[Task requirements]
Find the count of lines in the material below that include the word "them". State nothing but that number.

■ ■ ■

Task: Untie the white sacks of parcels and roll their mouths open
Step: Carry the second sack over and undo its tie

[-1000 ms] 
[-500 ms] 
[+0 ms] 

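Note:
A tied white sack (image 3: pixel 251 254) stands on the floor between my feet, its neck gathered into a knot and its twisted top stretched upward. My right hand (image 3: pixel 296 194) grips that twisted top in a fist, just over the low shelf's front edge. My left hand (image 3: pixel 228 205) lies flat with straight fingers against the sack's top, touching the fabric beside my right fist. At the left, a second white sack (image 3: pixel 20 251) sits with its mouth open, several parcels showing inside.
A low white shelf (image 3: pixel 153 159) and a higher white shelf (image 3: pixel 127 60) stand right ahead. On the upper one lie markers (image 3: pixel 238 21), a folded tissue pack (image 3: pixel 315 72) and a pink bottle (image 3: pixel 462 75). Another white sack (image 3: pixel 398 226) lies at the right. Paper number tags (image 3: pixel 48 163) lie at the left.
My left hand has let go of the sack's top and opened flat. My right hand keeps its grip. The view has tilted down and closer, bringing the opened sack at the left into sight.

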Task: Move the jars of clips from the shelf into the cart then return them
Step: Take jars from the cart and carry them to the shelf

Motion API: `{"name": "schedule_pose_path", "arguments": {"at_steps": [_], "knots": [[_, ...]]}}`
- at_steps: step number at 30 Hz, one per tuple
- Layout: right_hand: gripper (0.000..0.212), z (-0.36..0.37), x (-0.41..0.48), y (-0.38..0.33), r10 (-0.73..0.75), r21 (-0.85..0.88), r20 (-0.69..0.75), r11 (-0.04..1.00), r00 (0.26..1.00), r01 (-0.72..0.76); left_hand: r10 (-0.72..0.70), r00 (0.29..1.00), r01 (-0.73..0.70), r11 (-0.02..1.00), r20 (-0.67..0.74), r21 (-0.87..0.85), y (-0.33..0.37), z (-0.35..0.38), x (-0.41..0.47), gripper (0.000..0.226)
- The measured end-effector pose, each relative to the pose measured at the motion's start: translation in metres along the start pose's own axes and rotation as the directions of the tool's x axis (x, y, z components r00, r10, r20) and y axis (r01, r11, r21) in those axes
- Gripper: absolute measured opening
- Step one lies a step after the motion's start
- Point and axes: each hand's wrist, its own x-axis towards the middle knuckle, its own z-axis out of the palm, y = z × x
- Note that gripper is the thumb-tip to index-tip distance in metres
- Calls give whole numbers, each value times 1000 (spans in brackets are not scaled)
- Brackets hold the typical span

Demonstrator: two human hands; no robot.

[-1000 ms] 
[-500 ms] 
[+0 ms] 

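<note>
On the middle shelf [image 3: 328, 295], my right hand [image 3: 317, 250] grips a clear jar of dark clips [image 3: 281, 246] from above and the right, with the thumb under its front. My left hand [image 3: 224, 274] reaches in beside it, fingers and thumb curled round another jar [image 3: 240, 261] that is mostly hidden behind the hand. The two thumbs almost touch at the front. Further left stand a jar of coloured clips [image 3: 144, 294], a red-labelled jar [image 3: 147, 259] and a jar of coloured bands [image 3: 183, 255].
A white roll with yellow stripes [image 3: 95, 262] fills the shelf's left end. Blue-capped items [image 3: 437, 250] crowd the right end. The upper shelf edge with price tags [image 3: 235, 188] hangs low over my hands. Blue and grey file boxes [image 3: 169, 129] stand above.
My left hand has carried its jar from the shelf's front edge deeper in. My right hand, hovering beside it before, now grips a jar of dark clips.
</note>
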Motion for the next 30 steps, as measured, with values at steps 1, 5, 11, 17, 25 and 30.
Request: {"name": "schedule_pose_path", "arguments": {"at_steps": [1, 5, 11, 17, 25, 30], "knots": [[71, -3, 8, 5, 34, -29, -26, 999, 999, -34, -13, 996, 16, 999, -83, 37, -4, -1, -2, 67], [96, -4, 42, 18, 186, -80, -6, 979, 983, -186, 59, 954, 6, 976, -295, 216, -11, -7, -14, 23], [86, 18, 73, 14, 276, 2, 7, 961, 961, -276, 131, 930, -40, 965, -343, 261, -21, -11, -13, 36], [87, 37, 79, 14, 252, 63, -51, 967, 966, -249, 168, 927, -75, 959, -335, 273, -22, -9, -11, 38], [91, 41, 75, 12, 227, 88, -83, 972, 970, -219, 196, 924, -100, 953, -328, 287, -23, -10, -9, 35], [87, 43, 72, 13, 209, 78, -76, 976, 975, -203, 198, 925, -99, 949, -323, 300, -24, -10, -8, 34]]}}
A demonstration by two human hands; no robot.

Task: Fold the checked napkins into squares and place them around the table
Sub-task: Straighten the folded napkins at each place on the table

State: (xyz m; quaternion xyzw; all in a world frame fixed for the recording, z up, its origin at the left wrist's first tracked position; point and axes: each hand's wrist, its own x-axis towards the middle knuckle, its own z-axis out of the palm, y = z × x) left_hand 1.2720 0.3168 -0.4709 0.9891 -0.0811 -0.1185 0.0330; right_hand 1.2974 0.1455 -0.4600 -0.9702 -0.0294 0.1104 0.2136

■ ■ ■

[Response box]
3